WORK TO COMPLETE: Set down all of the records exactly.
START RECORDS SUPPLIED
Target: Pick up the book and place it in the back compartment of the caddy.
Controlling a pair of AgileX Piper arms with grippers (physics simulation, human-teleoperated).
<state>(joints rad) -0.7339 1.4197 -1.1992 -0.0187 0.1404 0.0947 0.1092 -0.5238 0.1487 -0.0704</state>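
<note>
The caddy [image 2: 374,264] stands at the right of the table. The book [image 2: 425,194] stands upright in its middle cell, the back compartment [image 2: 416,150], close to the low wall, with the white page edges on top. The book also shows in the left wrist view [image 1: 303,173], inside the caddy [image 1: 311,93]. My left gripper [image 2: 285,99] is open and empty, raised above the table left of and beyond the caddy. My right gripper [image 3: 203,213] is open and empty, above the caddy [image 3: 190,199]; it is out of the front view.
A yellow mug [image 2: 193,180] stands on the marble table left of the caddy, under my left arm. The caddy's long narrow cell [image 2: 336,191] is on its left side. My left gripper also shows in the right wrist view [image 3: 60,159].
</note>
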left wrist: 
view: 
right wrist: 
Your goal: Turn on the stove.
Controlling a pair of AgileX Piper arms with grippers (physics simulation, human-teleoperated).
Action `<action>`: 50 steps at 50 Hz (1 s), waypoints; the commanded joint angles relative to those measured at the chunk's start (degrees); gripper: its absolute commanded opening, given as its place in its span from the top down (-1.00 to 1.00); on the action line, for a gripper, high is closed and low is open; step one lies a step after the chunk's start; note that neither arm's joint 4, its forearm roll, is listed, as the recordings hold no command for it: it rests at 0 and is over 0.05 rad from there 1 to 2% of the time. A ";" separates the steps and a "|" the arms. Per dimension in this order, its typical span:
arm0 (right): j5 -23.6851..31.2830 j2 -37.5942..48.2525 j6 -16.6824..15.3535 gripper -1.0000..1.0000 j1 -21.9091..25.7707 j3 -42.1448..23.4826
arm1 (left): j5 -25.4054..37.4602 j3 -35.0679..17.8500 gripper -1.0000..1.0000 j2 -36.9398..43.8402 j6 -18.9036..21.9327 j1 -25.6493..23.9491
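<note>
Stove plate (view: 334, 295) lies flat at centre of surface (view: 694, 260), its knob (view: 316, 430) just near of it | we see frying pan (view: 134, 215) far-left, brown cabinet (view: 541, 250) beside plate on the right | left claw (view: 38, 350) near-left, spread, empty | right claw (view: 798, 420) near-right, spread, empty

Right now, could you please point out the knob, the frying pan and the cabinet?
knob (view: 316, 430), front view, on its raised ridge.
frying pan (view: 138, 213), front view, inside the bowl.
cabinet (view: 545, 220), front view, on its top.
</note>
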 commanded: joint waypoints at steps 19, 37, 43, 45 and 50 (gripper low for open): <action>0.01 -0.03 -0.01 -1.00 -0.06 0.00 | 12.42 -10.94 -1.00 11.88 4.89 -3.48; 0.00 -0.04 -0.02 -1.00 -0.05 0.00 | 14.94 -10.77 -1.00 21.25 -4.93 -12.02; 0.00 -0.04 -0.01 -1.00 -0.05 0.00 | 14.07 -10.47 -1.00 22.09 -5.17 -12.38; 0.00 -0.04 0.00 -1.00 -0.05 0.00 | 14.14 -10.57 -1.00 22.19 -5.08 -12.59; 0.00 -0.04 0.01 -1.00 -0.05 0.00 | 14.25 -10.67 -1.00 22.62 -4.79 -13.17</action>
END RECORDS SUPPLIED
ANSWER FOR THE TASK:
Target: Pick up the book and place it in the back compartment of the caddy.
Controlling a pair of AgileX Piper arms with grippers (physics simulation, human-teleoperated).
<state>(joints rad) -0.7339 1.4197 -1.1992 -0.0187 0.1404 0.0947 0.1092 -0.5238 0.1487 -0.0704</state>
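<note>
The caddy [image 2: 374,264] stands at the right of the table. The book [image 2: 425,194] stands upright in its middle cell, the back compartment [image 2: 416,150], close to the low wall, with the white page edges on top. The book also shows in the left wrist view [image 1: 303,173], inside the caddy [image 1: 311,93]. My left gripper [image 2: 285,99] is open and empty, raised above the table left of and beyond the caddy. My right gripper [image 3: 203,213] is open and empty, above the caddy [image 3: 190,199]; it is out of the front view.
A yellow mug [image 2: 193,180] stands on the marble table left of the caddy, under my left arm. The caddy's long narrow cell [image 2: 336,191] is on its left side. My left gripper also shows in the right wrist view [image 3: 60,159].
</note>
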left wrist: 
view: 
right wrist: 
Your goal: Turn on the stove.
Controlling a pair of AgileX Piper arms with grippers (physics simulation, human-teleoperated).
Action `<action>`: 50 steps at 50 Hz (1 s), waypoints; the commanded joint angles relative to those measured at the chunk's start (degrees); gripper: its absolute commanded opening, given as its place in its span from the top down (-1.00 to 1.00); on the action line, for a gripper, high is closed and low is open; step one lies a step after the chunk's start; note that neither arm's joint 4, its forearm roll, is listed, as the recordings hold no command for it: it rests at 0 and is over 0.05 rad from there 1 to 2% of the time. A ";" separates the steps and a "|" the arms. Per dimension in this order, its typical span:
arm0 (right): j5 -23.6851..31.2830 j2 -37.5942..48.2525 j6 -16.6824..15.3535 gripper -1.0000..1.0000 j1 -21.9091..25.7707 j3 -42.1448..23.4826
arm1 (left): j5 -25.4054..37.4602 j3 -35.0679..17.8500 gripper -1.0000..1.0000 j2 -36.9398..43.8402 j6 -18.9036..21.9327 j1 -25.6493..23.9491
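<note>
Stove plate (view: 334, 295) lies flat at centre of surface (view: 694, 260), its knob (view: 316, 430) just near of it | we see frying pan (view: 134, 215) far-left, brown cabinet (view: 541, 250) beside plate on the right | left claw (view: 38, 350) near-left, spread, empty | right claw (view: 798, 420) near-right, spread, empty

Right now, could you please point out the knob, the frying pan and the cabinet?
knob (view: 316, 430), front view, on its raised ridge.
frying pan (view: 138, 213), front view, inside the bowl.
cabinet (view: 545, 220), front view, on its top.
</note>
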 commanded: joint waypoints at steps 19, 37, 43, 45 and 50 (gripper low for open): <action>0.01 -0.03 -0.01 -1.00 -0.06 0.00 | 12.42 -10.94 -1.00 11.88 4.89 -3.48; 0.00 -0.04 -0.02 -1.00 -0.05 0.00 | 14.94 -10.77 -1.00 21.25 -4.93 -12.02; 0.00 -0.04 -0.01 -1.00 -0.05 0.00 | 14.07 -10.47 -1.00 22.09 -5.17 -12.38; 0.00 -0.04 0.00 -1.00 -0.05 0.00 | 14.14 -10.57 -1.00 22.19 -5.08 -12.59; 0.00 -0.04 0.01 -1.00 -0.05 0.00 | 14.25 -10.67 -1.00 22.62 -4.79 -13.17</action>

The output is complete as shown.